I wasn't happy this morning as I got dressed. I had been standing in front of the mirror, staring at myself. I did a little sideways turn to the left, then a twist to the right. Maybe it was just the shirt? I reached for a new one. And then another.
I ended up leaving in an oversized sweatshirt. All day I thought about those two beautiful, expensive - and not to mention fairly new - shirts which I had rudely flung to the floor in a fit of frustration. They had looked good on me not long ago, what had changed?
After lecture, while standing in the girl's bathroom, in front of my second mirror of the day, my resentment began to grow. Resentment towards my body.
Most of the time it seems as if nothing is ever good enough. I've heard people tell me that my fears are imagined; that I'm beautiful, that I don't need to fix my body. Their words are thrown down to me like a rope, but one that remains permanently too short to lift me from this pit.
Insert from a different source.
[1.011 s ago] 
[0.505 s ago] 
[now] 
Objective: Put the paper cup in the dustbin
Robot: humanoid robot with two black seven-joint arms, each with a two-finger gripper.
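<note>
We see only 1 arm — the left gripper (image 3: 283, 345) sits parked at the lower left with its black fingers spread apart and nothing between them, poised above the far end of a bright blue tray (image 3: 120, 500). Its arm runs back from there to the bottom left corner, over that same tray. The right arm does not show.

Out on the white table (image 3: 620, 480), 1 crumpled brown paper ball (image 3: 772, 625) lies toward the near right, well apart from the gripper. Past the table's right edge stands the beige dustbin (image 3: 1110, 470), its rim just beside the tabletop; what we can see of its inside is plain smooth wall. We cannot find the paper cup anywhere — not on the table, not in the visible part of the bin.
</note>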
I thought about it again, while I was holding my friend, whose body dysmorphia wouldn't let her see how she'd lost five pounds. She smeared that eyeliner which had been so meticulously applied, and I told her, "it's up to you."
I wished at that moment that both of us had ropes with slack enough to save the other. But it wouldn't work anyway. We have to climb out with our hands and feet, have to get dirt under the nails. We are the only ones who can pull ourselves out.
My head is filled with this shiny, commercially-induced version of beauty. It's caused me so much pain. I used to think that there wasn't any room left in my mind for a broader definition of beauty. But it exists. Somewhere behind all those artificial, crammed-in and wadded-up interpretations of beauty is a space for me. To accept my body. To embrace who I am. To love how I look. To re-evaluate what determines self-worth.
Everyone has a little bit of room for self-love, and our bodies deserve to be included in that extra space.